In general, if the function throws an exception, we would ideally like to have the strong exception guarantee, meaning that the call has no effect other than raising the exception. If pass-by-value uses the move constructor, then such an effect is essentially unavoidable. So an rvalue-reference argument may be superior in some cases. (Of course, there are various cases where the strong exception guarantee isn't achievable either way, as well as various cases where the no-throw guarantee is available either way. So this is not relevant in 100% of cases. But it's relevant sometimes.)

One notable difference is that if you move to an pass-by-value function:

void foo(Widget w);
foo(std::move(copy));

compiler must generate a move-constructor call Widget(Widget&&) to create the value object.
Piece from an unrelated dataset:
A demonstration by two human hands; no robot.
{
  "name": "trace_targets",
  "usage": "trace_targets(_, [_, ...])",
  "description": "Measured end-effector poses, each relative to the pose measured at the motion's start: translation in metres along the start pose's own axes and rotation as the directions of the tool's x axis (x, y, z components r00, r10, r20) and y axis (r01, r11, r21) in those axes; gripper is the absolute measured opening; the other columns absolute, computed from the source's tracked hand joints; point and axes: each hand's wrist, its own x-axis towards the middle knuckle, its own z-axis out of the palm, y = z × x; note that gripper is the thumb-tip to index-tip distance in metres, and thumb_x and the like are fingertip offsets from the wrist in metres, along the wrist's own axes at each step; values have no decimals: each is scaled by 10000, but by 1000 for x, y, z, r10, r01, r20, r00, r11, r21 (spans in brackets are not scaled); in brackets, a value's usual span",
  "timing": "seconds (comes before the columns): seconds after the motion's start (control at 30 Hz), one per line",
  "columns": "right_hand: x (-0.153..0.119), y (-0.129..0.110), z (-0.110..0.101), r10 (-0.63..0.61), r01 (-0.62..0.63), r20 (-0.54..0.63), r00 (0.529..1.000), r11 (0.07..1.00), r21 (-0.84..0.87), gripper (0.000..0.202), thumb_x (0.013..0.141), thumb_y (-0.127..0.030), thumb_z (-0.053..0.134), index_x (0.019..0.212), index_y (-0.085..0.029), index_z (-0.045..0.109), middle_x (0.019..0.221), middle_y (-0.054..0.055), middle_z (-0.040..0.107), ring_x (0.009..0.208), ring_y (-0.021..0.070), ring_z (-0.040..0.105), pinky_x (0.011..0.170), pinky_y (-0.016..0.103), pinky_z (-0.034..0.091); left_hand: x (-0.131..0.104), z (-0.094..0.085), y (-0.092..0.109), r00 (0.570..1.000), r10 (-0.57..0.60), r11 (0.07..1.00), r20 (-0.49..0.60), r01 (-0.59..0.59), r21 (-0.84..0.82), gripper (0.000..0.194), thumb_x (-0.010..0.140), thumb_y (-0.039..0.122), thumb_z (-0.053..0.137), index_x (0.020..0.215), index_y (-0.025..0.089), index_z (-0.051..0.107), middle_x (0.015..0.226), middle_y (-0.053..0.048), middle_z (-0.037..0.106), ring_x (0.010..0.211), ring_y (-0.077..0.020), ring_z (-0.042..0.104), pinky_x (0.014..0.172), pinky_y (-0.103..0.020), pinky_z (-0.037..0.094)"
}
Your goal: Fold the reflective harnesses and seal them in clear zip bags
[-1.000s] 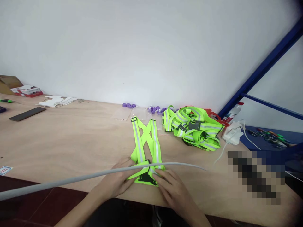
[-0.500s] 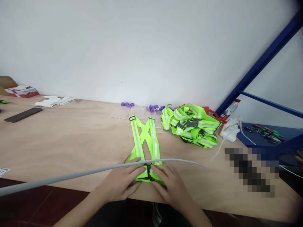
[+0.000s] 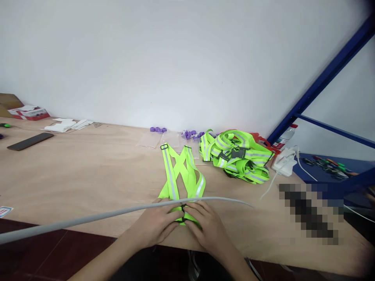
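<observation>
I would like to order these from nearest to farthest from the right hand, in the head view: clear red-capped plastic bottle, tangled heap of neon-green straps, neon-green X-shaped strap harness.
1. Neon-green X-shaped strap harness: touched by the right hand.
2. Tangled heap of neon-green straps: ahead, to the right.
3. Clear red-capped plastic bottle: behind the heap, farther right.

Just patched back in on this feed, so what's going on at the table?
A person has both bare hands on a yellow-green reflective strap harness laid out on the wooden table. The left hand and right hand are at its near end, fingers on either side of a black buckle; whether it is fastened I can't tell. The harness's right-hand strap bows outward. A jumbled pile of similar straps lies beyond, to the right.
</observation>
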Motion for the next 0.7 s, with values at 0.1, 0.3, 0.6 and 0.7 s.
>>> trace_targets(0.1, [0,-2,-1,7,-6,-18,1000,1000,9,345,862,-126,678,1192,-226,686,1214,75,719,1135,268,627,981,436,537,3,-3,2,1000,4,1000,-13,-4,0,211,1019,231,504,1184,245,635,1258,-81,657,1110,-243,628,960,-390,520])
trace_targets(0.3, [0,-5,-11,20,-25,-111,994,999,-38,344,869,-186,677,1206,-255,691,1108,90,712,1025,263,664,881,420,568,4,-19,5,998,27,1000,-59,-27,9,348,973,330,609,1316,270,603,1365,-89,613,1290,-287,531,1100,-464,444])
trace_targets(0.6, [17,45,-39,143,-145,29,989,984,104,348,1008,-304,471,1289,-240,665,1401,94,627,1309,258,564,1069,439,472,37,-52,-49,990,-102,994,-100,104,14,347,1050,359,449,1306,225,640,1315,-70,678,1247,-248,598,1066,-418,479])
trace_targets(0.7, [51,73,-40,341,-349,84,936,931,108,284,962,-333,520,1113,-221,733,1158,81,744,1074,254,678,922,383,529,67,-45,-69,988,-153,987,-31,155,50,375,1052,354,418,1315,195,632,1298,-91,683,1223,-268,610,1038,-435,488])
In case of pass-by-rvalue-reference no such call is needed as the rvalue-reference is passed directly to the method. Usually this does not matter, as move constructors are trivial (or default) and are inlined most of the time. (you can check it on gcc.godbolt.org -- in your example declare move constructor Widget(Widget&&); and it will show up in assembly)

So my rule of thumb is this:

  • if the object represents a unique resource (without copy semantics) I prefer to use pass-by-rvalue-reference,
  • otherwise if it logically makes sense to either move or copy the object, I use pass-by-value.